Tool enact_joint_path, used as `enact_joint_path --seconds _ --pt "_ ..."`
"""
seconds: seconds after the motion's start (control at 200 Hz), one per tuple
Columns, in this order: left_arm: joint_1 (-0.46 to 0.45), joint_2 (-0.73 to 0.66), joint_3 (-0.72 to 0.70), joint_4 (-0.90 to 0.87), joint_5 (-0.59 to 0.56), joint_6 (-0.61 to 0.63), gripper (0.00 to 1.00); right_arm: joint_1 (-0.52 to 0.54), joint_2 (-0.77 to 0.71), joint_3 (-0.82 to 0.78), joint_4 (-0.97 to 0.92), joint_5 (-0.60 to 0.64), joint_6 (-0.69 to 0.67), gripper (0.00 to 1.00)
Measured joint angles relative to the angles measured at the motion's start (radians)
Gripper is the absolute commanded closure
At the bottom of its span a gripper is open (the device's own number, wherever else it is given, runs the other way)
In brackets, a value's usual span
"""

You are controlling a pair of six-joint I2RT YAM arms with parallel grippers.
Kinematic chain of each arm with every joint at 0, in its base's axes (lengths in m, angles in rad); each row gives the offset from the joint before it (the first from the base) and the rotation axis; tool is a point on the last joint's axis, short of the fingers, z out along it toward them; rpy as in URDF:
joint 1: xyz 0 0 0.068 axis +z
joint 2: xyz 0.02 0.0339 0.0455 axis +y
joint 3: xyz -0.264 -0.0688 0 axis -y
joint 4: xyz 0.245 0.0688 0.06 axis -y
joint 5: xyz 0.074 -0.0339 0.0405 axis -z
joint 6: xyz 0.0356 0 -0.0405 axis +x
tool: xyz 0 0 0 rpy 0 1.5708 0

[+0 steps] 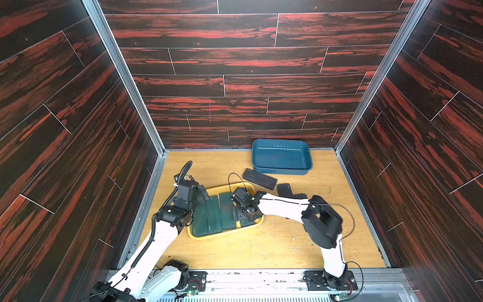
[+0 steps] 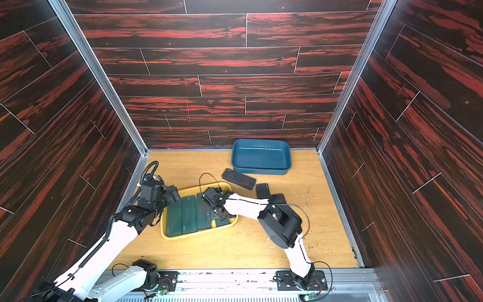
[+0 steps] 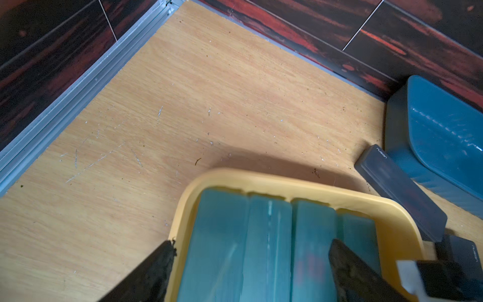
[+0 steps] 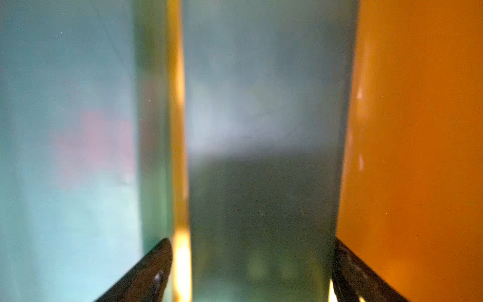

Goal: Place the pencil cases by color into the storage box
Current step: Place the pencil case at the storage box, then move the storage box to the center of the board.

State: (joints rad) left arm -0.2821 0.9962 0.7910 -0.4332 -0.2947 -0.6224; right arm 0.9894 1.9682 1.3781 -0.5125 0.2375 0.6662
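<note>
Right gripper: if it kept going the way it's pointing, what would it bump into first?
Probably the dark green pencil case in the yellow tray: in the right wrist view it sits directly ahead, between the right gripper's open jaws. How close is unclear.

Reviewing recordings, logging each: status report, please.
Left gripper, right gripper: jaws open, over yellow tray. Right astride a green case. Black cases on table, blue box empty. Nothing in the way.

"nusign" logo on black pencil case (image 3: 402, 193), again on second black case (image 3: 460, 252)

Green cases (image 3: 222, 235) glossy plastic; yellow tray (image 3: 287, 183) smooth plastic; tabletop (image 3: 209, 91) scratched wood.
</note>
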Motion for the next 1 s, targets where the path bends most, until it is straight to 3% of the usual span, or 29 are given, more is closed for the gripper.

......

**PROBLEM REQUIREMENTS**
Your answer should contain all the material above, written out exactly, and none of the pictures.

**SOLUTION FOR THIS PROBLEM**
Tool enact_joint_path, used as `enact_joint_path --seconds _ --pt "_ ..."`
"""
seconds: seconds after the motion's start (control at 200 Hz), one per tuple
Columns, in this order: left_arm: joint_1 (-0.46 to 0.45), joint_2 (-0.73 to 0.66), joint_3 (-0.72 to 0.70), joint_4 (-0.90 to 0.87), joint_5 (-0.59 to 0.56), joint_6 (-0.61 to 0.63), gripper (0.00 to 1.00); right_arm: joint_1 (-0.52 to 0.54), joint_2 (-0.77 to 0.71), joint_3 (-0.82 to 0.78), joint_4 (-0.97 to 0.92), joint_5 (-0.60 to 0.64), joint_6 (-0.69 to 0.67), gripper (0.00 to 1.00)
Measured joint angles relative to the angles measured at the motion's start (radians)
Gripper is the absolute commanded closure
At the bottom of its span a gripper is open (the device's own number, wherever else it is given, runs the other way)
In brackets, a value's usual span
"""

You are controlling a pair of six-joint I2RT YAM arms with parallel grippers.
Kinematic chain of each arm with every joint at 0, in its base's axes (lengths in m, angles in rad); each row gives the offset from the joint before it (the first from the base) and the rotation axis; tool is a point on the last joint's axis, short of the fingers, z out along it toward them; rpy as in URDF:
joint 1: xyz 0 0 0.068 axis +z
joint 2: xyz 0.02 0.0339 0.0455 axis +y
joint 3: xyz -0.264 -0.0688 0 axis -y
joint 4: xyz 0.245 0.0688 0.06 axis -y
joint 5: xyz 0.074 -0.0339 0.0405 axis -z
joint 6: xyz 0.0356 0 -0.0405 axis +x
tool: xyz 0 0 0 rpy 0 1.5708 0

[+0 steps] 
[+0 steps] 
[+0 steps] 
[+0 steps] 

Goal: Place the pencil cases by color into the storage box
Current step: Place the pencil case at the storage box, then move the storage box to the center of the board.

State: (joints rad) left arm -0.2821 0.9962 0.7910 -0.4332 -0.2947 -0.6224; right arm 0.9894 1.9682 1.3781 -0.5125 0.2375 0.6662
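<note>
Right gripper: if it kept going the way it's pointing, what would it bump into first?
Probably the dark green pencil case in the yellow tray: in the right wrist view it sits directly ahead, between the right gripper's open jaws. How close is unclear.

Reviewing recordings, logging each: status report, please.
Left gripper, right gripper: jaws open, over yellow tray. Right astride a green case. Black cases on table, blue box empty. Nothing in the way.

"nusign" logo on black pencil case (image 3: 402, 193), again on second black case (image 3: 460, 252)

Green cases (image 3: 222, 235) glossy plastic; yellow tray (image 3: 287, 183) smooth plastic; tabletop (image 3: 209, 91) scratched wood.
</note>
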Motion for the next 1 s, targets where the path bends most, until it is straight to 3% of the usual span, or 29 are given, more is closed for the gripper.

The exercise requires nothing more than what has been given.